* EXERCISE AIM: Each record below is to be copied exactly; the pictures are to be omitted.

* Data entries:
▬▬▬▬▬▬▬▬▬▬

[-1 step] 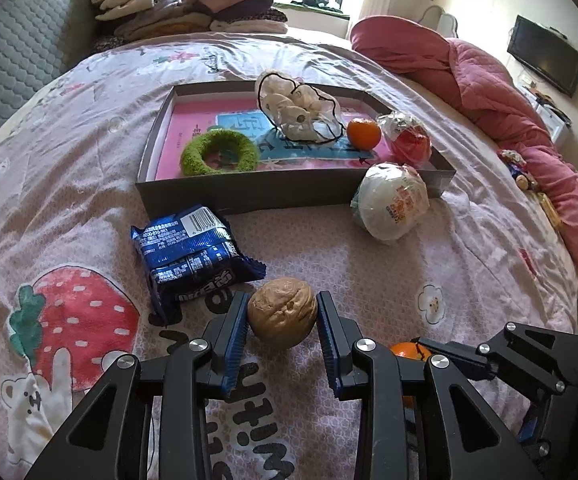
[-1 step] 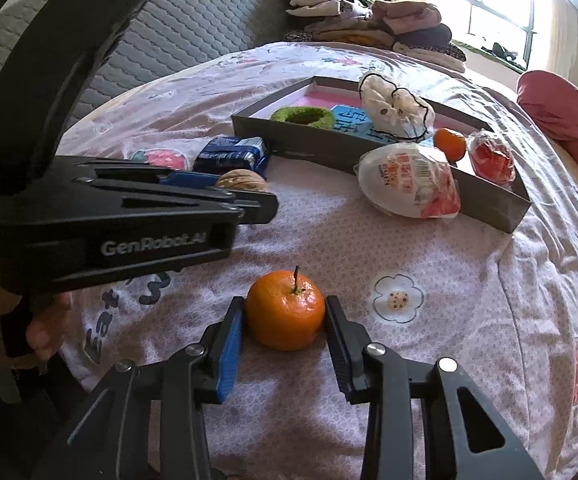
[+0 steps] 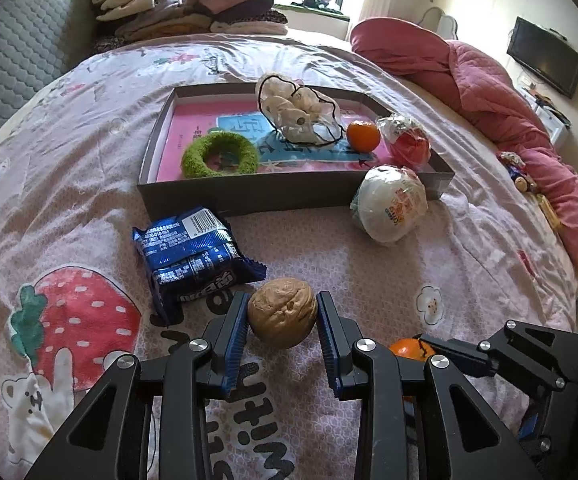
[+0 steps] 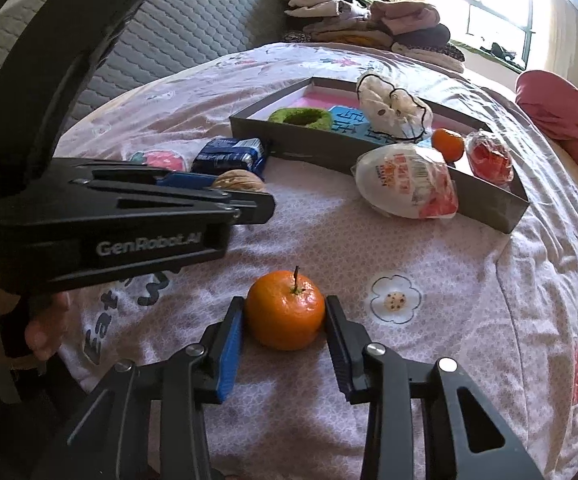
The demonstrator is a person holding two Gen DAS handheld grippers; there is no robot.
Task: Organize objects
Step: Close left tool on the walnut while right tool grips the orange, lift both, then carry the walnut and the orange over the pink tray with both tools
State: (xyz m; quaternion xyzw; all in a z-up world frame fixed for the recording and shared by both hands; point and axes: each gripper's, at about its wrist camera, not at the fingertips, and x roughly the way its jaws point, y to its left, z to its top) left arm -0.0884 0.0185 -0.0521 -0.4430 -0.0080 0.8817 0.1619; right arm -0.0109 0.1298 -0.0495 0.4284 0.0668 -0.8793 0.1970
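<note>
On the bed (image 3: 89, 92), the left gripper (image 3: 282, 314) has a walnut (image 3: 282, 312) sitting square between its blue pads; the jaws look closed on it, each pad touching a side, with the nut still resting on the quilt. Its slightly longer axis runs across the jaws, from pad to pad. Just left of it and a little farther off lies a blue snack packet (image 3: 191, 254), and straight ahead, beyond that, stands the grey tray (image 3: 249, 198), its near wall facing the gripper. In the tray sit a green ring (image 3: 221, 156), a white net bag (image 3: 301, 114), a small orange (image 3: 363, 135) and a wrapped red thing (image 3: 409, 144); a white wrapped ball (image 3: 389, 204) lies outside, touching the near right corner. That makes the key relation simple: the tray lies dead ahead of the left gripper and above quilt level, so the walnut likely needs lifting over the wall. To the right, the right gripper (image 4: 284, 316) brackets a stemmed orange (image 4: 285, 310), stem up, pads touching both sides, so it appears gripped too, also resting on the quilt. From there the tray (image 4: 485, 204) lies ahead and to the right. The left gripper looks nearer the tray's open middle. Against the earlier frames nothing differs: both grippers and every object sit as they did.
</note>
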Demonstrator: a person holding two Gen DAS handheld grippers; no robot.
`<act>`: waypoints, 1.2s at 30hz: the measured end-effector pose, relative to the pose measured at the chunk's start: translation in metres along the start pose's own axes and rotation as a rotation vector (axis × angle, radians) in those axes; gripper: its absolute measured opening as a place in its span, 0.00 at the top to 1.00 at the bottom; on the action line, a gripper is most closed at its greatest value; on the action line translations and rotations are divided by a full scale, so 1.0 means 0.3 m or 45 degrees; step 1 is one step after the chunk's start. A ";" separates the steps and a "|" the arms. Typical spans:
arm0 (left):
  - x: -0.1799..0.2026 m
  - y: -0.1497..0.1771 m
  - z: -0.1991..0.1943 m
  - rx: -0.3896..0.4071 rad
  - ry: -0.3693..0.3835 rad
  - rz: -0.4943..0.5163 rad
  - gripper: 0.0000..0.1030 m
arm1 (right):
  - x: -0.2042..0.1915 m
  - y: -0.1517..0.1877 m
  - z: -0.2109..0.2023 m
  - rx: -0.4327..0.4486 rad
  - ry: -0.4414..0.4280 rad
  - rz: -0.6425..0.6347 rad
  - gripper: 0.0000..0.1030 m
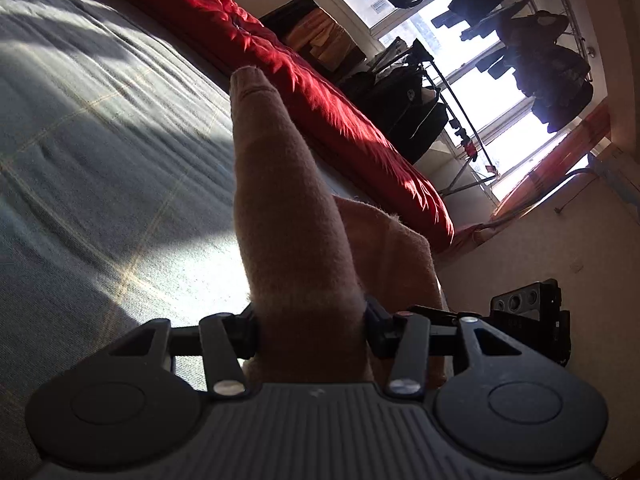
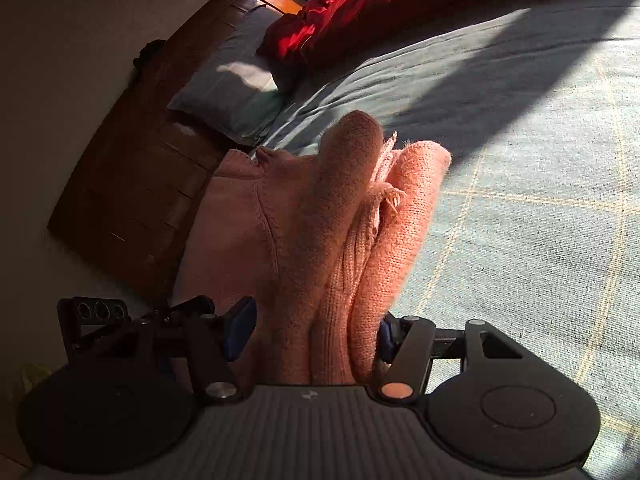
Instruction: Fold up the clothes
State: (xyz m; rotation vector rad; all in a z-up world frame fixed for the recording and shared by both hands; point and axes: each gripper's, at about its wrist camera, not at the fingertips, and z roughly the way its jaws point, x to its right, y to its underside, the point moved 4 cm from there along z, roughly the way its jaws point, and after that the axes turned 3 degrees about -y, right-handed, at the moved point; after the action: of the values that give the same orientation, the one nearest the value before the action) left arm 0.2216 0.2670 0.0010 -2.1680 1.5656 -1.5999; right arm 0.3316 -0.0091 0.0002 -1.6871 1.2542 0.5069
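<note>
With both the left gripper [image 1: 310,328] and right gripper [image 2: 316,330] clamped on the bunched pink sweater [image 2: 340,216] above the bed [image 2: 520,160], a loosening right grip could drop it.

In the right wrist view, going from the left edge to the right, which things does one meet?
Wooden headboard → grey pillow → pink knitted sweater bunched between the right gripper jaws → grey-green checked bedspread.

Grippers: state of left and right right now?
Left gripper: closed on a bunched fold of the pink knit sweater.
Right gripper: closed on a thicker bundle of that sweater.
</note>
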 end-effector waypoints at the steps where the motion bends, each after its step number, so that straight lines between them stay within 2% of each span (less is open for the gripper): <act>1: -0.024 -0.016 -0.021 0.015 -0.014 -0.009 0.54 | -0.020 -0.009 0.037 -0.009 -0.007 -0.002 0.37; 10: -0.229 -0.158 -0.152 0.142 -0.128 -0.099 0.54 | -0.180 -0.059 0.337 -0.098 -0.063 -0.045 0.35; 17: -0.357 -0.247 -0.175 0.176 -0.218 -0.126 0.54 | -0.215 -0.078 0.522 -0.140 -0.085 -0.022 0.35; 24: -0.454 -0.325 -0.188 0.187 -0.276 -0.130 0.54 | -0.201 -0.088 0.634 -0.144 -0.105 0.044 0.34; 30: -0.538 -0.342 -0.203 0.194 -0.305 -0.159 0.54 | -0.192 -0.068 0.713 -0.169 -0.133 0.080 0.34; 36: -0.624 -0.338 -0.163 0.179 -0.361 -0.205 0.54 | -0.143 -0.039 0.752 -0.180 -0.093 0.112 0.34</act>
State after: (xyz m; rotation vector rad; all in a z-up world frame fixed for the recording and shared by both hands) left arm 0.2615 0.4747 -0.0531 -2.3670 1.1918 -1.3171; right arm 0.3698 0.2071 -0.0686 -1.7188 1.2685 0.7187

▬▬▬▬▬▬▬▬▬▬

* ANSWER FOR THIS EXERCISE:
[-1 step] 
[-1 step] 
[+0 steps] 
[+0 steps] 
The demonstrator is a person holding two Gen DAS handheld grippers; there is no robot.
Task: Organize objects
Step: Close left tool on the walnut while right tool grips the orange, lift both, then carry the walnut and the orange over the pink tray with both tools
State: (xyz m; quaternion xyzw; all in a z-up world frame fixed for the recording and shared by both hands; point and axes: each gripper's, at about its wrist camera, not at the fingertips, and x roughly the way its jaws point, y to its left, z to its top) left arm -0.0884 0.0185 -0.0521 -0.4430 -0.0080 0.8817 0.1619; right arm -0.0109 0.1298 -0.0495 0.4284 0.0668 -0.8793 0.1970
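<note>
On the bed (image 3: 89, 92), the left gripper (image 3: 282, 314) has a walnut (image 3: 282, 312) sitting square between its blue pads; the jaws look closed on it, each pad touching a side, with the nut still resting on the quilt. Its slightly longer axis runs across the jaws, from pad to pad. Just left of it and a little farther off lies a blue snack packet (image 3: 191, 254), and straight ahead, beyond that, stands the grey tray (image 3: 249, 198), its near wall facing the gripper. In the tray sit a green ring (image 3: 221, 156), a white net bag (image 3: 301, 114), a small orange (image 3: 363, 135) and a wrapped red thing (image 3: 409, 144); a white wrapped ball (image 3: 389, 204) lies outside, touching the near right corner. That makes the key relation simple: the tray lies dead ahead of the left gripper and above quilt level, so the walnut likely needs lifting over the wall. To the right, the right gripper (image 4: 284, 316) brackets a stemmed orange (image 4: 285, 310), stem up, pads touching both sides, so it appears gripped too, also resting on the quilt. From there the tray (image 4: 485, 204) lies ahead and to the right. The left gripper looks nearer the tray's open middle. Against the earlier frames nothing differs: both grippers and every object sit as they did.
</note>
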Demonstrator: a person holding two Gen DAS handheld grippers; no robot.
`<act>`: waypoints, 1.2s at 30hz: the measured end-effector pose, relative to the pose measured at the chunk's start: translation in metres along the start pose's own axes and rotation as a rotation vector (axis × angle, radians) in those axes; gripper: its absolute measured opening as a place in its span, 0.00 at the top to 1.00 at the bottom; on the action line, a gripper is most closed at its greatest value; on the action line translations and rotations are divided by a full scale, so 1.0 means 0.3 m or 45 degrees; step 1 is one step after the chunk's start. A ";" separates the steps and a "|" the arms. Typical spans:
arm0 (left):
  - x: -0.1799..0.2026 m
  - y: -0.1497..0.1771 m
  - z: -0.1991..0.1943 m
  - rx: -0.3896..0.4071 rad
  - ry: -0.3693..0.3835 rad
  - rz: -0.4943..0.5163 rad
  - gripper: 0.0000..0.1030 m
arm1 (right):
  - x: -0.2042..0.1915 m
  - y: -0.1517..0.1877 m
  - z: -0.2109..0.2023 m
  - rx: -0.4327..0.4486 rad
  - ry: -0.4414..0.4280 rad
  - rz: -0.6425..0.6347 rad
  - gripper: 0.0000..0.1030 m
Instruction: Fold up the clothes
State: (xyz m; rotation vector rad; all in a z-up world frame fixed for the recording and shared by both hands; point and axes: each gripper's, at about its wrist camera, not at the fingertips, and z roughly the way its jaws point, x to its right, y to its underside, the point moved 4 cm from there along z, roughly the way its jaws point, and after that the axes turned 3 degrees about -y, right-handed, at the moved point; after the action: of the values that give the same orientation, the one nearest the value before the action) left arm 0.2216 0.2670 0.0010 -2.1680 1.5656 -1.5999; right arm 0.3316 -0.0091 0.0002 -1.6871 1.2542 0.5069
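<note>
With both the left gripper [image 1: 310,328] and right gripper [image 2: 316,330] clamped on the bunched pink sweater [image 2: 340,216] above the bed [image 2: 520,160], a loosening right grip could drop it.

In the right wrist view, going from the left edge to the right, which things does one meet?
Wooden headboard → grey pillow → pink knitted sweater bunched between the right gripper jaws → grey-green checked bedspread.

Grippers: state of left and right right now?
Left gripper: closed on a bunched fold of the pink knit sweater.
Right gripper: closed on a thicker bundle of that sweater.
</note>
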 end-effector waypoints at the steps where the motion bends, each after its step number, so that straight lines between them stay within 2% of each span (less is open for the gripper): <act>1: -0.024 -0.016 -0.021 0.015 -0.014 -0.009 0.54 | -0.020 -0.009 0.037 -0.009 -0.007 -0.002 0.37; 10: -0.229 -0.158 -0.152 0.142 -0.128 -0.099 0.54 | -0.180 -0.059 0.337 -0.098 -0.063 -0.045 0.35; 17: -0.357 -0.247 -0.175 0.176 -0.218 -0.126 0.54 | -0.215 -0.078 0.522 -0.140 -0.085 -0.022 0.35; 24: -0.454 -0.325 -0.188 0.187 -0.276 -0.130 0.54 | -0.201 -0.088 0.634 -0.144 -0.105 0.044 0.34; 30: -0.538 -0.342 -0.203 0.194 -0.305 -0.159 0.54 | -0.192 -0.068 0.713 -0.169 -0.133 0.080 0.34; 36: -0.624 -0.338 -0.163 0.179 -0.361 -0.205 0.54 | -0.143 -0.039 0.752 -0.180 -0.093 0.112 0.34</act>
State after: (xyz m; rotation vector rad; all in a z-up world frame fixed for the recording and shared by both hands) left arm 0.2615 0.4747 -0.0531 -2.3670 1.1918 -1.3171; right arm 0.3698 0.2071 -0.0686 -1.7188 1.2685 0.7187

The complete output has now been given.